Task details> Output each line of the material exactly as it stands.
**** Stored data ****
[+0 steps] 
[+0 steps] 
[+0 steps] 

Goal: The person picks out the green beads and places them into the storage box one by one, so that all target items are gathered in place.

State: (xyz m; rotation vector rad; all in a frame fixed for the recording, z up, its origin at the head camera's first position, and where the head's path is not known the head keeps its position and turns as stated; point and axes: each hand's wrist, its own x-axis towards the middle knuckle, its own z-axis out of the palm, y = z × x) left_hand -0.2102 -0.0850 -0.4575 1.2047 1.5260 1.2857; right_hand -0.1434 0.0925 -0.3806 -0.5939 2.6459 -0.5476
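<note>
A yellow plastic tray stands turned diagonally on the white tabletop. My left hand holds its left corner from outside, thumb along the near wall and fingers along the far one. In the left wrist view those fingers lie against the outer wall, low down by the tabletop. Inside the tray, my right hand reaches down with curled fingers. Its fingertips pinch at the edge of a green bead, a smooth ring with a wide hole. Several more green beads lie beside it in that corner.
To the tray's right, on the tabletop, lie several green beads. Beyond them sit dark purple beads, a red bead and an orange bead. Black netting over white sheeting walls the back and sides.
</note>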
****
Response area>
[+0 steps] 
[+0 steps] 
[+0 steps] 

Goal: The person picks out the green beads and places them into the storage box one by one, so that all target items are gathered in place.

State: (xyz m; rotation vector rad; all in a frame fixed for the recording, z up, its origin at the head camera's first position, and where the head's path is not known the head keeps its position and turns as stated; point and axes: each hand's wrist, its own x-axis towards the middle knuckle, its own z-axis out of the palm, y = z × x) left_hand -0.2102 -0.0850 -0.4575 1.2047 1.5260 1.2857; right_hand -0.1434 0.0925 -0.3806 -0.5939 2.6459 -0.5476
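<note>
A yellow plastic tray stands turned diagonally on the white tabletop. My left hand holds its left corner from outside, thumb along the near wall and fingers along the far one. In the left wrist view those fingers lie against the outer wall, low down by the tabletop. Inside the tray, my right hand reaches down with curled fingers. Its fingertips pinch at the edge of a green bead, a smooth ring with a wide hole. Several more green beads lie beside it in that corner.
To the tray's right, on the tabletop, lie several green beads. Beyond them sit dark purple beads, a red bead and an orange bead. Black netting over white sheeting walls the back and sides.
</note>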

With the output given, the exercise is complete.